- [What you should do] From the first line through the one containing "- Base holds", restate the listing word for word, and give no other lines.

- [Recorded data]
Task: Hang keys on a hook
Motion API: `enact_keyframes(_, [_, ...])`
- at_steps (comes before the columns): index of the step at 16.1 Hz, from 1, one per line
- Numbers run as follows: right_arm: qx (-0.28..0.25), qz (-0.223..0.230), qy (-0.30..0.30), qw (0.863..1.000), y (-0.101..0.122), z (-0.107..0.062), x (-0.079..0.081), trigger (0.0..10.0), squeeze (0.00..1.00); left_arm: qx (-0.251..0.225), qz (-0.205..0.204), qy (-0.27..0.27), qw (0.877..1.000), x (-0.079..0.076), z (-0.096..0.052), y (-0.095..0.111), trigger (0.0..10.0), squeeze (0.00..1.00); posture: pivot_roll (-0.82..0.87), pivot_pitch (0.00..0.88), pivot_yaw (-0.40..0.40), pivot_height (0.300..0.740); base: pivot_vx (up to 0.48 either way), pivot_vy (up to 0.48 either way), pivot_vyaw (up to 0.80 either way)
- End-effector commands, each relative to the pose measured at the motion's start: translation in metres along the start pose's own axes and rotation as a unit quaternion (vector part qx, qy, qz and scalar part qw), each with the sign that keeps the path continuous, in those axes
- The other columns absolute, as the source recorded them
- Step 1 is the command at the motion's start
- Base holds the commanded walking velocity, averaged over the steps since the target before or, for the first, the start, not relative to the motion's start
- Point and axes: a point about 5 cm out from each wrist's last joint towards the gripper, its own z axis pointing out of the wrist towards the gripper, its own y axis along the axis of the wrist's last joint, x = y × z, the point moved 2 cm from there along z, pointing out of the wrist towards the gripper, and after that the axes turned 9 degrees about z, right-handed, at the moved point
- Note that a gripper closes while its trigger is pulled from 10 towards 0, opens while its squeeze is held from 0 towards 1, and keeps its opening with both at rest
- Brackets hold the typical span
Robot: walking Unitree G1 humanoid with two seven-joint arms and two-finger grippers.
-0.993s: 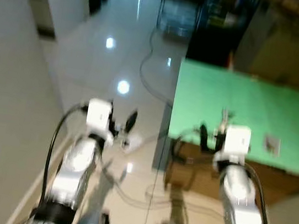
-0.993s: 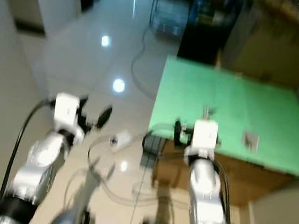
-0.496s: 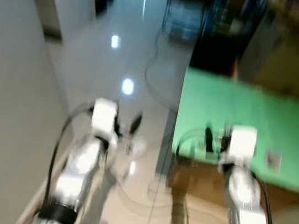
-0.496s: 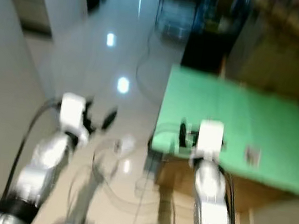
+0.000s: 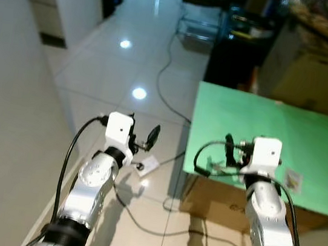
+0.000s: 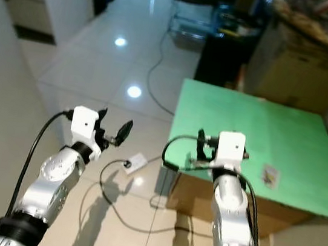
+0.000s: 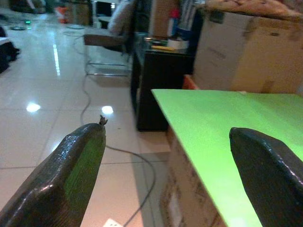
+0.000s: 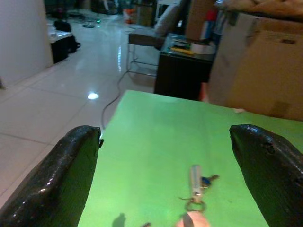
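The keys [image 8: 196, 187] lie flat on the green table [image 5: 307, 149], not yet picked up. Our right gripper [image 8: 165, 184] hovers over the table's near edge with fingers spread, apparently lined up for a grasp. Our left gripper [image 7: 165, 175], fingers also apart, waits off the table's side above the floor.

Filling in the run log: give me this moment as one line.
phase: approach | keys: lying on green table | right claw: open, facing keys | left claw: open, empty
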Motion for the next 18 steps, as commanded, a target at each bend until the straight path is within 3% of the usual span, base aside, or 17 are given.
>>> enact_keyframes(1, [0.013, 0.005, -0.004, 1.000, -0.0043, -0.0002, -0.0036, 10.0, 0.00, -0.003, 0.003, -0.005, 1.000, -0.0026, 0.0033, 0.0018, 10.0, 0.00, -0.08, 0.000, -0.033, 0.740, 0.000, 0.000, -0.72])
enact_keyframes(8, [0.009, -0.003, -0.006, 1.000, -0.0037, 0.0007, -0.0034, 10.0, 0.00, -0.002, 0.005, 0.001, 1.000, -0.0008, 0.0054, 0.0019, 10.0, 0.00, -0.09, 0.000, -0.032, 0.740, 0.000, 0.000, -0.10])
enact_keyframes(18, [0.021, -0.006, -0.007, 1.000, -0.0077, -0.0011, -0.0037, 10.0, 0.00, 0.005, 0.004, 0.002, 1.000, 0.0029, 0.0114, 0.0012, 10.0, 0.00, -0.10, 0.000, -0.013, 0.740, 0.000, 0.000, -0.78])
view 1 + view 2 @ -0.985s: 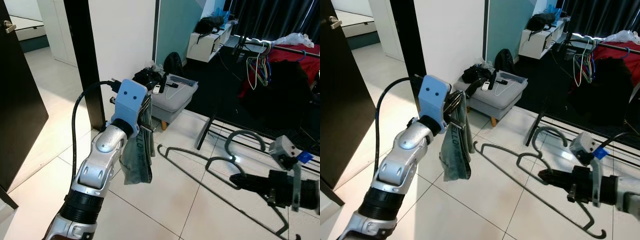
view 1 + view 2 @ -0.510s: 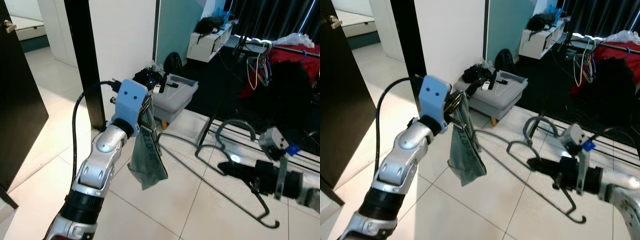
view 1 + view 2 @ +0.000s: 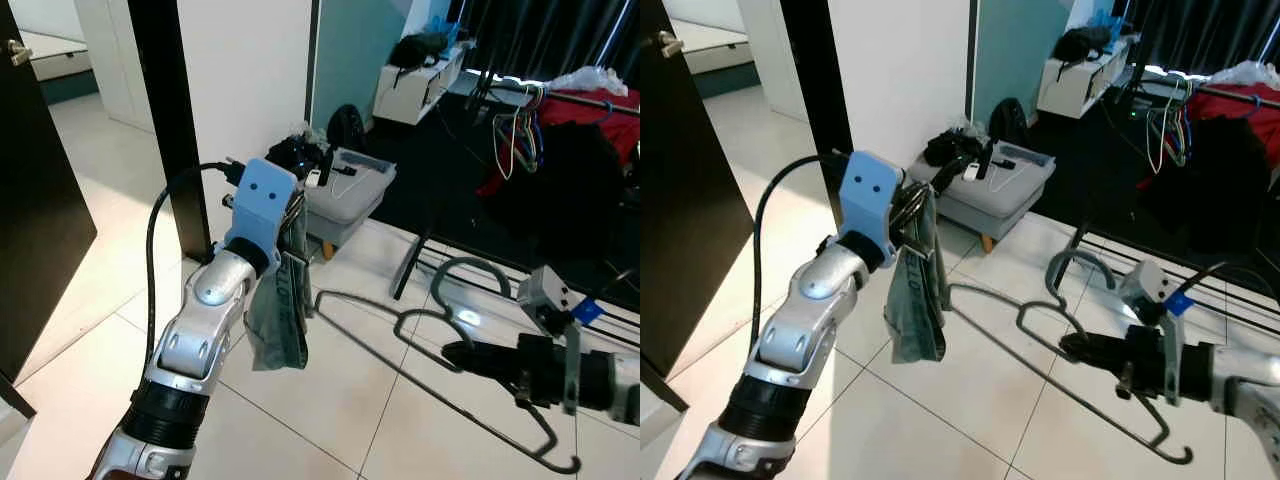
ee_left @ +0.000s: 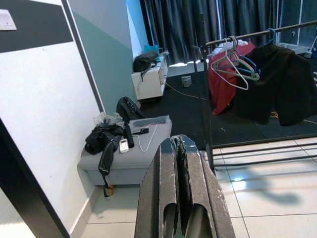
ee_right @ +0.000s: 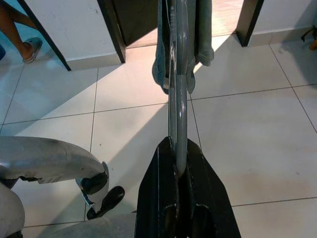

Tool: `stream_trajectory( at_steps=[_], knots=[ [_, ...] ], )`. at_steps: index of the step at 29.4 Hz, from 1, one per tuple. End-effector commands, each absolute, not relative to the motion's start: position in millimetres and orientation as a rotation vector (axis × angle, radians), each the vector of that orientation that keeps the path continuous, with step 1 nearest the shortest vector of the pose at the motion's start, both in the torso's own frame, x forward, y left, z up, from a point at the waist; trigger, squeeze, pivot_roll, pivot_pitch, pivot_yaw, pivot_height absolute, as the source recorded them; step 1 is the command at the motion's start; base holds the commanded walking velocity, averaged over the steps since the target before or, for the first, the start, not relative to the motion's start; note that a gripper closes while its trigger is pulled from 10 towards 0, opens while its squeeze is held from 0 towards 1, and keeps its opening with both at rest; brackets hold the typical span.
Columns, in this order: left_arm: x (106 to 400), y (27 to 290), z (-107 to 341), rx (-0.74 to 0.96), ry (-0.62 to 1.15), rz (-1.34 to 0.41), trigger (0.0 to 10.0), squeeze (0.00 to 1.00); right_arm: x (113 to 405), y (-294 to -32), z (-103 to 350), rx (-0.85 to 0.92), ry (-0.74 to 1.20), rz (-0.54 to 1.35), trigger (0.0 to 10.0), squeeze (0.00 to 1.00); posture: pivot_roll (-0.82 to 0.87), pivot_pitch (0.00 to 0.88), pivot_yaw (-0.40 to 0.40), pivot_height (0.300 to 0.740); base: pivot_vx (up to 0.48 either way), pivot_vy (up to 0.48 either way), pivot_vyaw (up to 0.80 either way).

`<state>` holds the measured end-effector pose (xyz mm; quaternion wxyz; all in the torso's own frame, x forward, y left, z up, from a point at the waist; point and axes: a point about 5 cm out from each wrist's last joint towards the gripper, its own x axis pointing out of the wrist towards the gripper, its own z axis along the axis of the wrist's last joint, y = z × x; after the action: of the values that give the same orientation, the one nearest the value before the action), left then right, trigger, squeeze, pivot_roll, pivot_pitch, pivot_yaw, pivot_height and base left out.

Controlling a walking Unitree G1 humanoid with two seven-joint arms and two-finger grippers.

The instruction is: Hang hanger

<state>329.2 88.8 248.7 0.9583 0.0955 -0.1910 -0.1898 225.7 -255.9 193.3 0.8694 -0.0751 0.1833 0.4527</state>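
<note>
The right gripper (image 3: pixel 1072 347) had its long black fingers clamped tight on the neck of a thin grey hanger (image 3: pixel 995 310), held above glossy white floor tiles (image 3: pixel 330 420). The left gripper (image 3: pixel 296 216), raised before the wall, was pinched shut on a limp, faded blue-grey cloth (image 3: pixel 280 315) hanging in soft folds, beside the hanger's far end.

The hanger (image 3: pixel 420 340) is dark grey, glinting pale at its hook in the centre right. Grey-green cloth (image 3: pixel 280 320) with darker lettering hangs centre left under a light blue wrist housing (image 3: pixel 262 205). The arms are silver with black fingers. The floor (image 3: pixel 110 250) is white tile; a grey ottoman (image 3: pixel 345 205) sits upper centre, and red and black garments (image 3: pixel 590 140) hang upper right.
</note>
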Motion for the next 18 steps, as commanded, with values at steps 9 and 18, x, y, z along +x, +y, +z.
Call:
stream_trajectory(
  at_steps=[9, 18],
  knots=[
    [327, 82, 254, 0.200, -0.417, -0.405, 10.0, 0.00, 223, -260, 199, -0.175, 0.375, 0.933, 10.0, 0.00, -0.04, 0.033, -0.054, 0.740, 0.000, 0.000, 0.00],
    [326, 81, 254, 0.196, -0.417, -0.406, 10.0, 0.00, 225, -248, 191, -0.157, 0.383, 0.972, 10.0, 0.00, -0.03, 0.038, -0.059, 0.740, 0.000, 0.000, 0.00]
  ],
)
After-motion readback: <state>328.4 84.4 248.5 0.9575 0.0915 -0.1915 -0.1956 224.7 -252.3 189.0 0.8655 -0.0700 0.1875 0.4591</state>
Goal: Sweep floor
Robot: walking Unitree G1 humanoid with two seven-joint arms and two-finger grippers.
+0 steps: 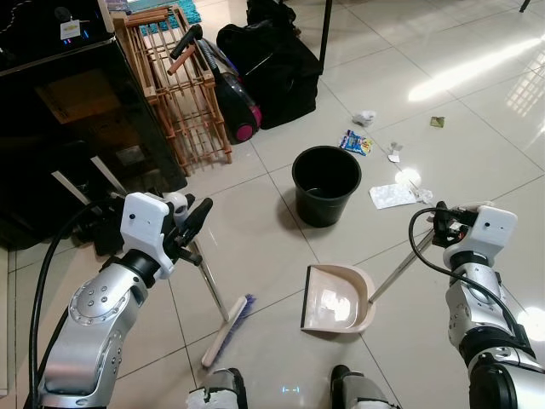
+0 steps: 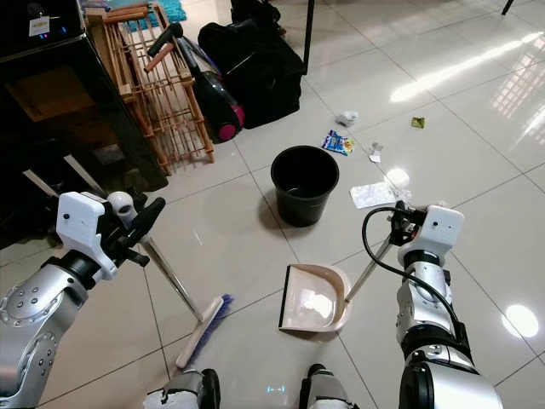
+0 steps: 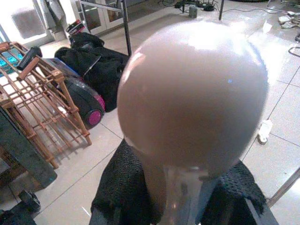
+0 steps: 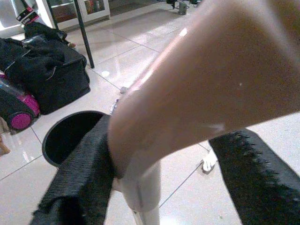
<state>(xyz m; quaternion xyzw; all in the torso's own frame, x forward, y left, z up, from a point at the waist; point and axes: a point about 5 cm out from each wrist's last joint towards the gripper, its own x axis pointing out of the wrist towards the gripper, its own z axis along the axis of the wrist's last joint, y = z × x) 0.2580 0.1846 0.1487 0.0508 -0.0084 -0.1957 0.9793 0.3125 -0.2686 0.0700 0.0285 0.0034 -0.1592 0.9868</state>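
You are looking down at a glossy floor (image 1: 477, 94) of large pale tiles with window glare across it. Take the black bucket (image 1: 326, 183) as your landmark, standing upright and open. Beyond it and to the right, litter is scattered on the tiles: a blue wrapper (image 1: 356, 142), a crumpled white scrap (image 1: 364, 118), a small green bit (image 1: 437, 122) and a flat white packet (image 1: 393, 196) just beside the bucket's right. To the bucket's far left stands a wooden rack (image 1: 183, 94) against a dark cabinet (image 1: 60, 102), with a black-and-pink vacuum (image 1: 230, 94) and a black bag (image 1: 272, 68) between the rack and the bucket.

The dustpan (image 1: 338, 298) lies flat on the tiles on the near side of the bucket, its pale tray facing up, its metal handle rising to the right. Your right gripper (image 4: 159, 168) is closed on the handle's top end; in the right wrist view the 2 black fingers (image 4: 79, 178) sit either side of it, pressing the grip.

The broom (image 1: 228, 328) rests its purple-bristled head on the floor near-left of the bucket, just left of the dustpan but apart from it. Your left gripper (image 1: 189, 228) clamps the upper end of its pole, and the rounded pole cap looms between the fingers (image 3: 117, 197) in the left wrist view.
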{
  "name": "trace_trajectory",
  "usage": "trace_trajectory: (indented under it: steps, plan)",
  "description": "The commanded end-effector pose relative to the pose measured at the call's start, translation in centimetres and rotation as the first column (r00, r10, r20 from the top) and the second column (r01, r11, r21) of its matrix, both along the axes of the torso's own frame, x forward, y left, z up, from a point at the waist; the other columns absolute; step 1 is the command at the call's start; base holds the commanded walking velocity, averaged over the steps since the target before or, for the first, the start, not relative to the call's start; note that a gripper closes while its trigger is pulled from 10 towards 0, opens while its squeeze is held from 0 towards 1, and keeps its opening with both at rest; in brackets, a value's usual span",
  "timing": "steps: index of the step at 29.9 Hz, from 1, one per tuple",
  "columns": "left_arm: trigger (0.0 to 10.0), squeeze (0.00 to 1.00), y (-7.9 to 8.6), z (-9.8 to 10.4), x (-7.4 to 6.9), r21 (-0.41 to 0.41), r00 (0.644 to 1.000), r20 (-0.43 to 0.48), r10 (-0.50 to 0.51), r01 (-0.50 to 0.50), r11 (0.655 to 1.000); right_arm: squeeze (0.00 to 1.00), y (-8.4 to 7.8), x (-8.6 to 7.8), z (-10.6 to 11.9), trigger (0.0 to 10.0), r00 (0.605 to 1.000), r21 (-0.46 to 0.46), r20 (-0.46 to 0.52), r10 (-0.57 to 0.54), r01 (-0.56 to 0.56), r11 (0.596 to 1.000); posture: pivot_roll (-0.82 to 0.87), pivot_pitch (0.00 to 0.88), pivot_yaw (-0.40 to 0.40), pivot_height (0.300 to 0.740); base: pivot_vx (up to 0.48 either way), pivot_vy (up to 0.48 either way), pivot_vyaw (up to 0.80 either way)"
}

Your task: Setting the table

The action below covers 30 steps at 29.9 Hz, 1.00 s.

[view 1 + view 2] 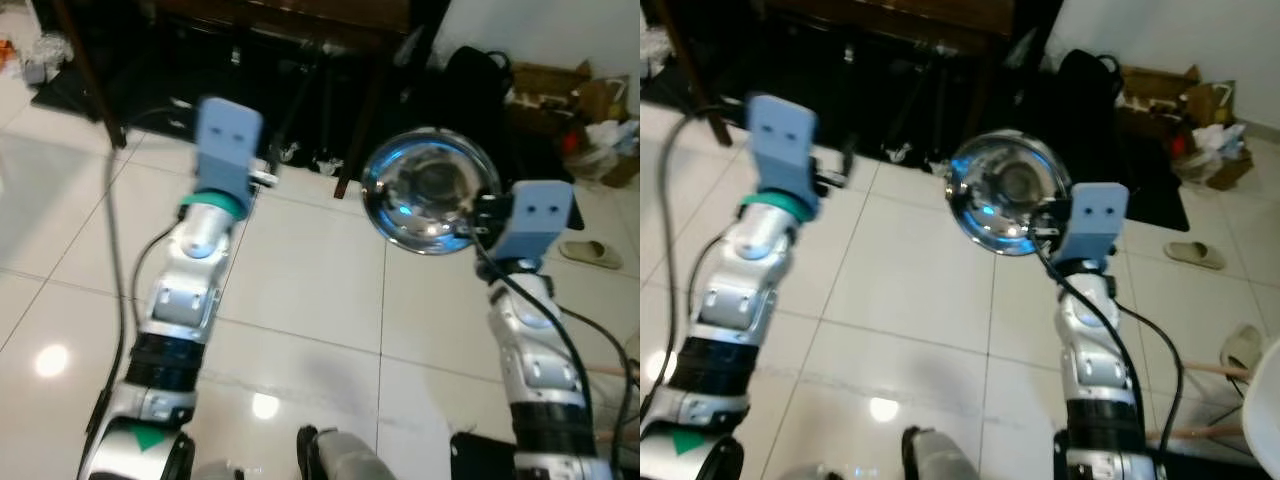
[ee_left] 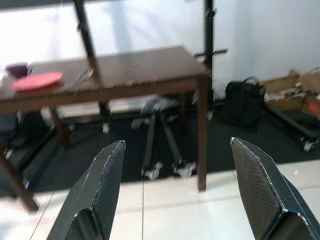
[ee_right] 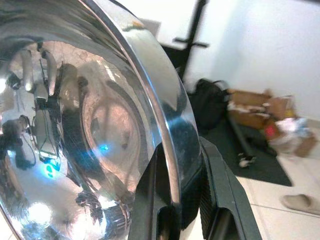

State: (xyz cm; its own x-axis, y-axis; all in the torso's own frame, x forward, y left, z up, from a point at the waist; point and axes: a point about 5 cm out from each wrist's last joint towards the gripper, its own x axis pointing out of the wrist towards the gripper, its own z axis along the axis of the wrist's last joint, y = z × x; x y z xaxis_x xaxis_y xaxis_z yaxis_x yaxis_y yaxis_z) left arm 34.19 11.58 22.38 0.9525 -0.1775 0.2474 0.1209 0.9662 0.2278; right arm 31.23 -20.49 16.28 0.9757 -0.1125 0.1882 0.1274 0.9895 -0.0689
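Head pair: both eyes look forward and steeply down from above the arms onto the white tile floor, with the dark table at the upper edge.
Offset between eyes: the right eye view sits a little further right, taking in more of the slipper and the cardboard boxes.
Left wrist: looks level along the two spread black fingers, from low down, toward the table and the black bag, at middling range.
Right wrist: very close behind the steel bowl, whose rim sits between its fingers.
Shared ground: table legs, bag, boxes, floor.
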Motion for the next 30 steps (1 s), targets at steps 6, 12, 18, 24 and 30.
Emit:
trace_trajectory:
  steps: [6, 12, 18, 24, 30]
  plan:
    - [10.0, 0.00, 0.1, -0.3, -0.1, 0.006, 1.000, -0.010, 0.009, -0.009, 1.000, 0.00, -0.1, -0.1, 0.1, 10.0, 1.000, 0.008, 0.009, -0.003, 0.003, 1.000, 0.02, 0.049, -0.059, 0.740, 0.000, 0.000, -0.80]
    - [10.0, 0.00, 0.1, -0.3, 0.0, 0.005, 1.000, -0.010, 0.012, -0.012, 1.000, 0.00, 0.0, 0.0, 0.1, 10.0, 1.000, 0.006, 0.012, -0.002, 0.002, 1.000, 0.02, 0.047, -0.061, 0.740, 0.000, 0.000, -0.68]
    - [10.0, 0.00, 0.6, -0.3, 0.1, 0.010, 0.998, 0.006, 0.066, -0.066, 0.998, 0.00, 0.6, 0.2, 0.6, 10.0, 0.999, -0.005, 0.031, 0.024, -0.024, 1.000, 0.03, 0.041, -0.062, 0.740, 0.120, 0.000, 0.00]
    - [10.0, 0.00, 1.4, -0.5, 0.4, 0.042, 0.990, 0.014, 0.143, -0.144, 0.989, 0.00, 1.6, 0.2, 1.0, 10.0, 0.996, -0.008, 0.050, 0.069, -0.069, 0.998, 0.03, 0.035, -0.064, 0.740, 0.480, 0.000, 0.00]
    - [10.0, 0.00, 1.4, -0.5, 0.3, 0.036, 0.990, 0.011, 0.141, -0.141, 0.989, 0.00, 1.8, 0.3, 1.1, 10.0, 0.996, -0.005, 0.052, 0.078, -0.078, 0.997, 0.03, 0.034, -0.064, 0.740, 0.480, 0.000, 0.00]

- [Solution for this task]
Task: Hang keys on a hook
Motion API: `enact_keyframes(_, [_, ...])`
- at_steps (comes before the columns): index of the step at 16.1 Hz, from 1, one per line
- Numbers run as follows: right_arm: qx (-0.28..0.25), qz (-0.223..0.230), qy (-0.30..0.30), qw (0.863..1.000), y (-0.101..0.122), z (-0.107..0.062), x (-0.079..0.081), trigger (0.0..10.0), squeeze (0.00..1.00); left_arm: qx (-0.251..0.225), qz (-0.205..0.204), qy (-0.27..0.27), qw (0.877..1.000), x (-0.079..0.076), z (-0.096..0.052), y (-0.095..0.111), trigger (0.0..10.0), squeeze (0.00..1.00); posture: pivot_roll (-0.82..0.87), pivot_pitch (0.00..0.88), pivot_yaw (-0.40..0.40), pivot_height (0.300..0.740); base: pivot_vx (up to 0.48 either way), pivot_vy (up to 0.48 either way), pivot_vyaw (up to 0.80 either way)
- End-effector commands, each relative to the pose measured at the motion's start: translation in metres along the start pose's own axes and rotation as a unit quaternion (vector part qx, qy, qz and scalar part qw), each with the sign that keeps the path continuous, in those axes
- The other columns absolute, as the source recorded them
- Step 1 is the command at the motion's start
- Base holds the commanded walking velocity, averaged over the steps since the target before or, for the first, the start, not relative to the motion's start

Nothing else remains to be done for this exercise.